Since I converted to ultralight backpacking equipment, I always carry these items on all solo day hikes. If I get caught out overnight, the day hike simply becomes a safe overnight. My base weight (before adding food, fuel, and water) weighs just over 6 pounds for trips lasting from 1-unlimited number of days. Since the advent of ultralight gear, many people use a similar inventory to hike the entire Appalachian Trail.

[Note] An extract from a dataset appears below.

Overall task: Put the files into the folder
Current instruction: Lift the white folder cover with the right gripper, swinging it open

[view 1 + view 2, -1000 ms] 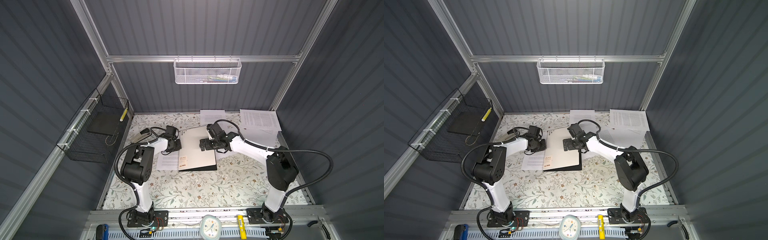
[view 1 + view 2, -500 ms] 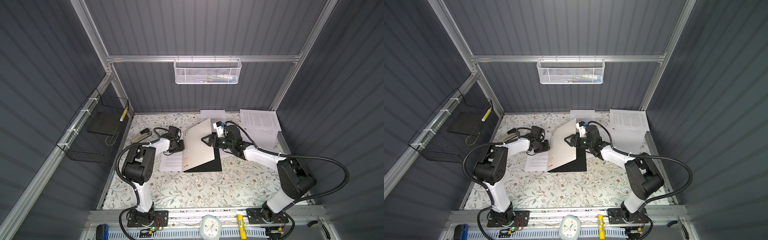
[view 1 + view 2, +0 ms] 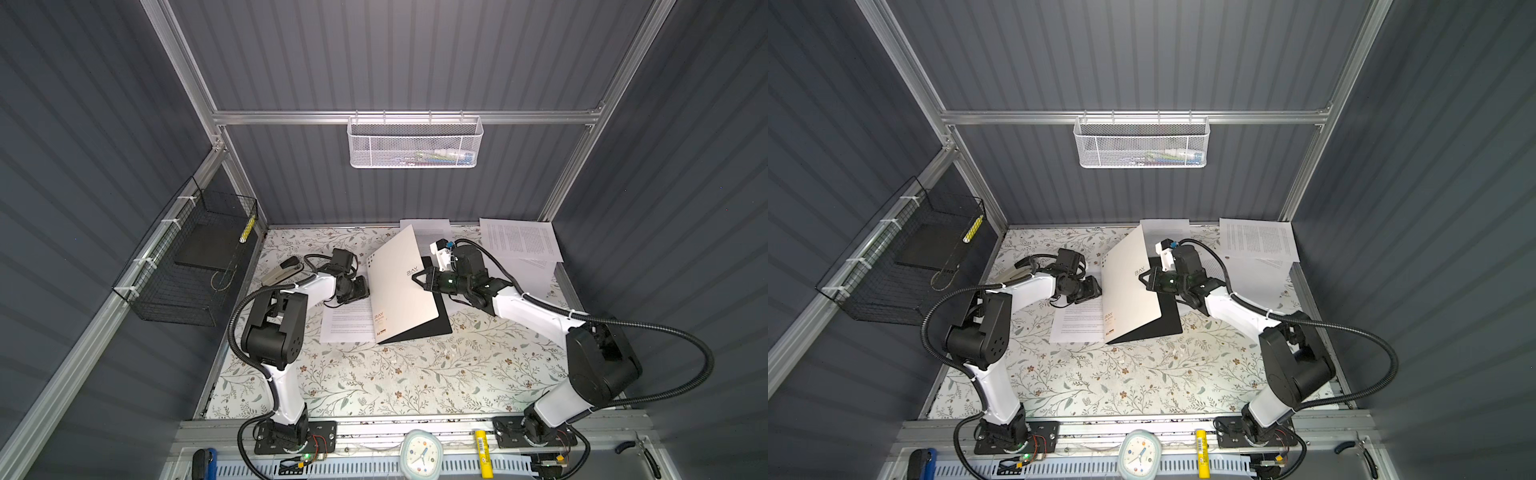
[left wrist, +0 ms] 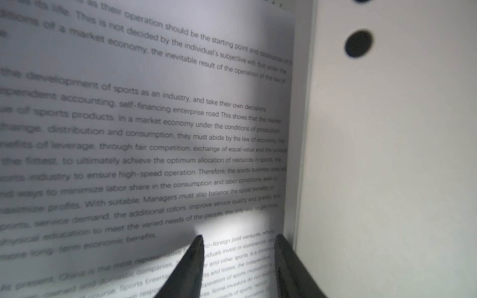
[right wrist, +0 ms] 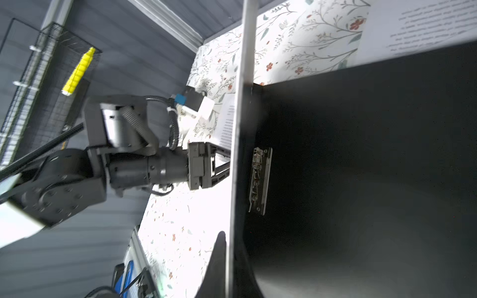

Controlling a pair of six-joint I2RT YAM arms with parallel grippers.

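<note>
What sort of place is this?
Likely a robot test booth: left arm and right arm bolted to a rail, grey panelled walls on an aluminium frame, folder and printed sheets on a flowered tabletop.

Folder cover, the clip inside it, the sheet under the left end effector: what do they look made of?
Folder cover: likely stiff card or plastic board, matte light grey outside, black inside; flat though raised by one edge.
Clip: metal, bare and glinting, with spring parts showing.
Sheet: thin white paper, matte, printed with black text, lying flat.
</note>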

Here's my complete gear list with weights in oz:

35F down quilt 17.2
Silnylon tarp, plastic ground sheet, aluminum gutter nail stakes 18.4
1800 cu in rucksack 10.1
closed cell foam pad 4.7
Kitchen: aluminum grease pot with foil lid, supercat alcohol stove, plastic fuel bottle, lexan spoon 4.5
2 soda bottles for water 2.6
trash compactor bag as a pack liner 2.5
utility bag (map,iodine, first aid, TP, knife, compass, whistle, LED light, firestarters, soap, tooth brush and paste,, etc) 12.8
wind shirt 0.8 oz/sq yd fabric 2.0
wind pants 1.1 oz/sq yd fabric 2.2
Propore O2 rain jacket 5.5
fleece hat 1.2
polypro long john bottoms 5.3
wicking long sleeve top 100 wt 6.7
running socks, 2 pr, 2.8
bug head net for sleeping 0.7
TOTAL: 99.2 oz, 6.2 pounds

I've used this gear on numerous backpacking trips in the Adriondacks and White Mountains from late May to early Sept. In the "shoulder seasons" earlier and later than those dates, I bulk up to a warmer sleeping bag.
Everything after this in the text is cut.